Jack Clark’s latest essay presents a bivalent forecast for AI development, assigning a 60% probability of automated AI research by the end of 2028 and a 40% chance that fundamental limitations will delay progress beyond that point.
Clark’s analysis hinges on his interpretation of recent industry signals and technical assessments, culminating in a probabilistic forecast that challenges conventional optimism about AI timelines. The 60% probability reflects confidence in ongoing compute and algorithm improvements leading to automation, while the 40% indicates the possibility that current paradigms may hit insurmountable limitations, requiring a paradigm shift.

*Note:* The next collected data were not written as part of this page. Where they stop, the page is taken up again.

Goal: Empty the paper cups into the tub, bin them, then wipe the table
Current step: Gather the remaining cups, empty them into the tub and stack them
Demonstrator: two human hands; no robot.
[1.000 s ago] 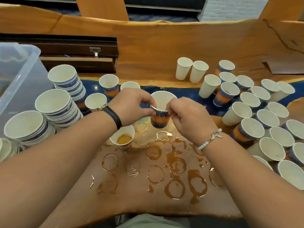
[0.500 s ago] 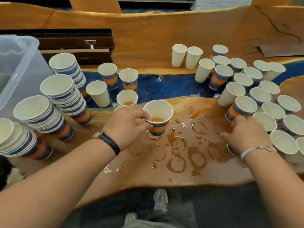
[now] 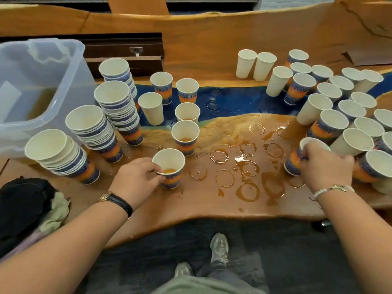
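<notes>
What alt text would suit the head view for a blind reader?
A person's left hand pinches a paper cup holding brown liquid while the right hand grips a second cup on a stained wooden table beside a plastic tub.

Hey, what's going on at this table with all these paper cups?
A person is clearing paper cups. Their left hand pinches the rim of a patterned cup with some brown liquid in it, and their right hand grips another cup from the crowd on the right. Nested stacks stand beside the clear tub. Brown spill rings mark the table.
</notes>
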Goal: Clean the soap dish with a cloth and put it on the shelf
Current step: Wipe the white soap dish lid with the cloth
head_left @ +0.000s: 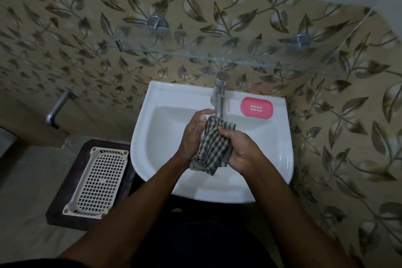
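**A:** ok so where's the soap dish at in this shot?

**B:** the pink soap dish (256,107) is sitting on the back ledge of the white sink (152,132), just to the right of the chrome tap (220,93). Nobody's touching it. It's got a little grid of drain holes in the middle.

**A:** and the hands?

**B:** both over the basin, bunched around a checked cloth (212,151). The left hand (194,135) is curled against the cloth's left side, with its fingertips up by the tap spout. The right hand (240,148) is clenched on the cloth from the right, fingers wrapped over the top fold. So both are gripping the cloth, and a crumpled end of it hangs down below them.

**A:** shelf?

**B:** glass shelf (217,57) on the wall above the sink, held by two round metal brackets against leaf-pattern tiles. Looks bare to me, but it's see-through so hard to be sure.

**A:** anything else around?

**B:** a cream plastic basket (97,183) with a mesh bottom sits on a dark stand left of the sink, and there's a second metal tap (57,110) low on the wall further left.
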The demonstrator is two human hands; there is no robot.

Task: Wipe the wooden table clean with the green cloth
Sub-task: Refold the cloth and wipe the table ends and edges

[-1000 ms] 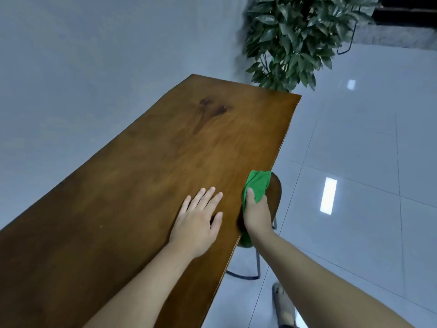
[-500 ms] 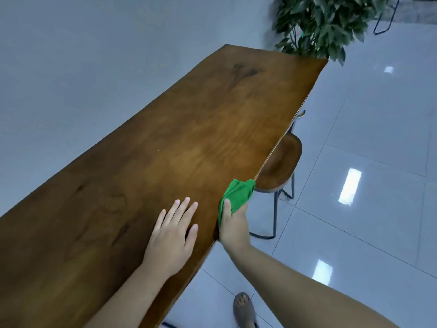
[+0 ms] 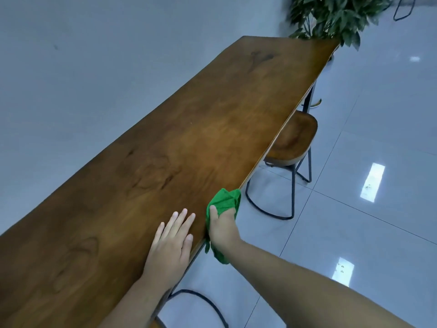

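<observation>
A: Where is the crumpled bright green cloth (image 3: 224, 201) right now?

B: It sits at the right-hand edge of the long brown wooden table (image 3: 189, 143), on the near part of that edge. One bunch pokes up above the tabletop, and another fold hangs down below the edge, just under the wrist.

A: Who holds it?

B: The right hand (image 3: 222, 229). Its thumb lies on top of the cloth and the other fingers are curled round the fabric, clamping it against the table's edge. Those fingers are mostly hidden behind the cloth and the board.

A: And the left hand (image 3: 171, 247)?

B: Flat on the tabletop, palm down, just left of the right hand. Its fingers are stretched out, slightly spread, and grip nothing. The fingertips point toward the far end of the table.

A: Anything else around?

B: A round wooden stool with thin black metal legs (image 3: 292, 143) stands partly tucked under the right edge, farther along than the hands. A leafy green potted plant (image 3: 331, 15) stands beyond the far end of the table, blurred. A glossy pale grey tiled floor (image 3: 366, 209) lies to the right, showing bright reflections, and a plain grey wall (image 3: 94, 67) runs along the table's left side. A curved black metal bar (image 3: 201, 301) shows below the near edge.
</observation>
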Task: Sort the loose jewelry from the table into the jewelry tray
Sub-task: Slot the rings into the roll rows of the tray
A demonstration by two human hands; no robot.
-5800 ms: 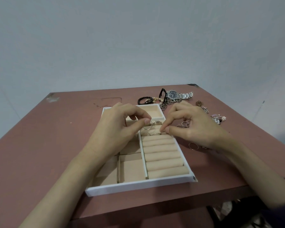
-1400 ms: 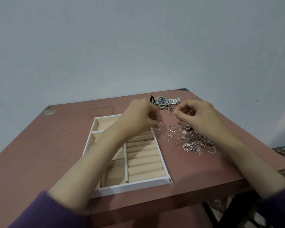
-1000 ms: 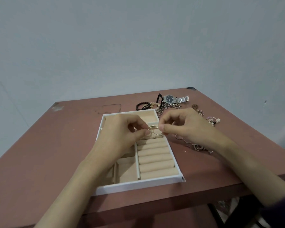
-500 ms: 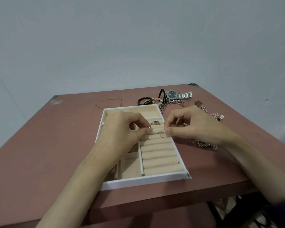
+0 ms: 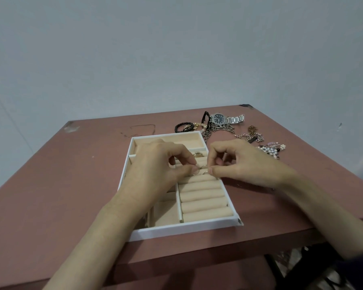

Clark emphasizes that the 40% is not a benign delay but a structural warning: the current technological paradigm may be fundamentally flawed, and progress could slow significantly or require years of new research. The analysis also includes a 30% probability of automation occurring by 2027 if certain corporate and research milestones are met within the next 17 months.
The ghost story
became a forecast.
Reading Clark’s closing — the bivalent 60%/40% credence. The 30% by 2027 alternative. What it means when a frontier-lab co-founder publicly says “I’m persuaded.”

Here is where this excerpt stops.